I've grown a lot over the past 365 days, but haven't we all? Sometimes I can find myself feeling like I've worked at this church for five years, and other times it feels like only five weeks.

source: Micheile Henderson; unsplash.com
Halfway through February of last year, I wrote a post announcing that I'd gotten this job. Looking back at that now, I see that I shared a quote which I actually forgot all about until I reread it just now:
"'Find a job you love and you'll never work a day in your life' is possibly the worst platitude. Work is tough whether you love it or not. Do not quit your paying job to pursue your passion if you think it's going to be no work and all sunshine and daisies."
I'd say that that quote still rings true. I mean, my passion is my paying job which is something I'm super thankful for everyday, but my point when sharing that quote last year was that sometimes my job can feel just like that - a job. It's still my passion for sure, one hundred percent, but some days I can feel like I'm simply going through the motions of scheduling people, choosing songs, and so on.
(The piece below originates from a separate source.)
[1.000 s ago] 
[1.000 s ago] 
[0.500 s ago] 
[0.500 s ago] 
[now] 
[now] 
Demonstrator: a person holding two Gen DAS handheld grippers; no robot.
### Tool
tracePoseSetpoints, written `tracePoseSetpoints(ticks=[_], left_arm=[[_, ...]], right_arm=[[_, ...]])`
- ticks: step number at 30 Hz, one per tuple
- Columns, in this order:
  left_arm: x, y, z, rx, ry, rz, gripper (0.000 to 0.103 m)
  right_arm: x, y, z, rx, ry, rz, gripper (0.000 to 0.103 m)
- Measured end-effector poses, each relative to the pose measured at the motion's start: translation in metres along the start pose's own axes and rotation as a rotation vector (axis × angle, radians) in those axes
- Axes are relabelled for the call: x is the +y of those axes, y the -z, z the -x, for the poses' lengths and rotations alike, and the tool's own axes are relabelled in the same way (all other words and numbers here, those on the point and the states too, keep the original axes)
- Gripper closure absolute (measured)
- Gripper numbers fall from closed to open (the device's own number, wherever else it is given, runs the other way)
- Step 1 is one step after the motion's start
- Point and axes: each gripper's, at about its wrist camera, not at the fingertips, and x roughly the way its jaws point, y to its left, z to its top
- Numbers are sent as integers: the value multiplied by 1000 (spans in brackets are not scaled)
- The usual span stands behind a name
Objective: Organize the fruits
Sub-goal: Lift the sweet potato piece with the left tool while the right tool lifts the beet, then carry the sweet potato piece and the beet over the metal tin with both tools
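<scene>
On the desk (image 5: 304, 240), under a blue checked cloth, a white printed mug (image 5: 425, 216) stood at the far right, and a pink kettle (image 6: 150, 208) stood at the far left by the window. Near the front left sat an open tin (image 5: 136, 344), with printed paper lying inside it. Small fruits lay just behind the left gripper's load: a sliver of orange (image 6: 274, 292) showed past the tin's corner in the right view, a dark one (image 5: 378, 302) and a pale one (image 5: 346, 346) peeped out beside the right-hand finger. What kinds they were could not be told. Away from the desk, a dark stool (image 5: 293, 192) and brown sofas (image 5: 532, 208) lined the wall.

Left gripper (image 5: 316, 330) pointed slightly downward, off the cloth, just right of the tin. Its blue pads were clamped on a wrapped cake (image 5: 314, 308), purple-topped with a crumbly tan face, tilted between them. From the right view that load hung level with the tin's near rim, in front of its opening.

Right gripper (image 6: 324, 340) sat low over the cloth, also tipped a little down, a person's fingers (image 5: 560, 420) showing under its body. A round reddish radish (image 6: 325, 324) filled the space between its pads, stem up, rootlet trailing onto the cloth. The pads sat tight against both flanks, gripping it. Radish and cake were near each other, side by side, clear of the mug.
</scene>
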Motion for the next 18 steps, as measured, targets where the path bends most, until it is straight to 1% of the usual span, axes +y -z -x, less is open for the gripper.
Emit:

I also wrote in that post that the pastor's wife told me that I'd need to find something good in every situation or else I'd never be content. That is also still true. It's a great reminder to me that I need to find my joy, satisfaction, and contentment in the Lord and not in my passion or my job.

This past year has been crazy and different for me in many different ways but the Lord has remained evermore the same and has been faithful through it all. It's true that I never know what tomorrow will bring and how long I'll be doing this job, but right now I love where I am and what I'm doing; I love my new church family, and I'm so grateful for what this past year has taught me, how I've grown and changed and developed in my skills, leadership, and ministry. I can't wait to see what these next 365 will bring!